■ **Work order**
A faithful copy of the listing below is needed, one that contains no pictures.

■ **Stored data**

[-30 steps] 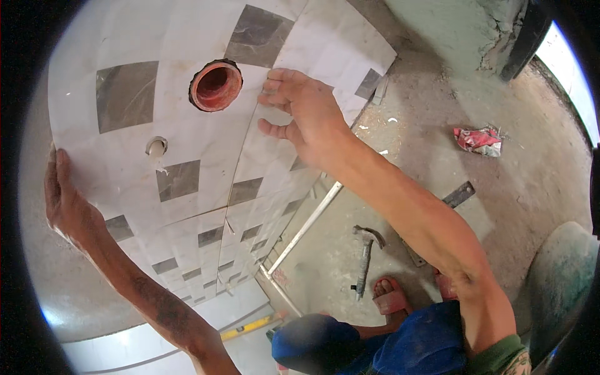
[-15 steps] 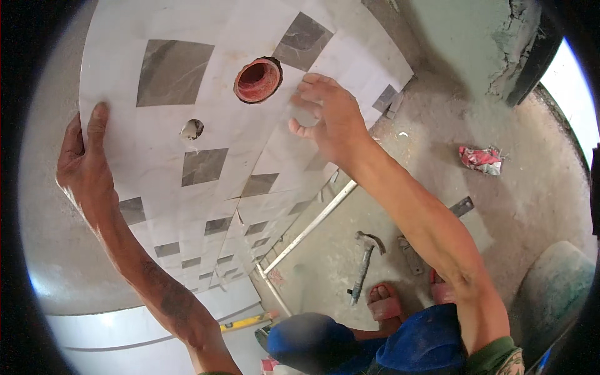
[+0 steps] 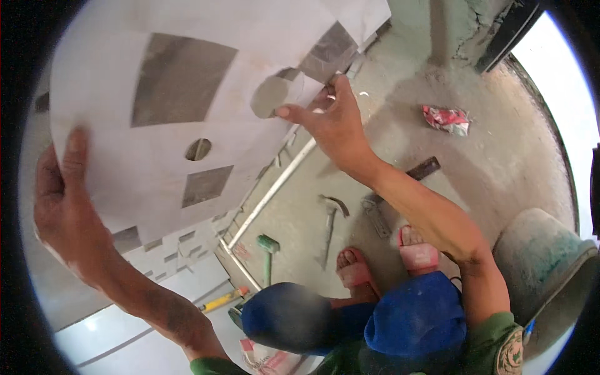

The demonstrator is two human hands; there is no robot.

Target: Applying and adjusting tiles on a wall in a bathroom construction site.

■ **Answer box**
[-30 steps] 
[-15 steps] 
[+0 steps] 

The demonstrator is two human hands; there is no robot.

Target: Applying and adjusting tiles on a wall in a bathroom construction site.

This exercise has now been completed.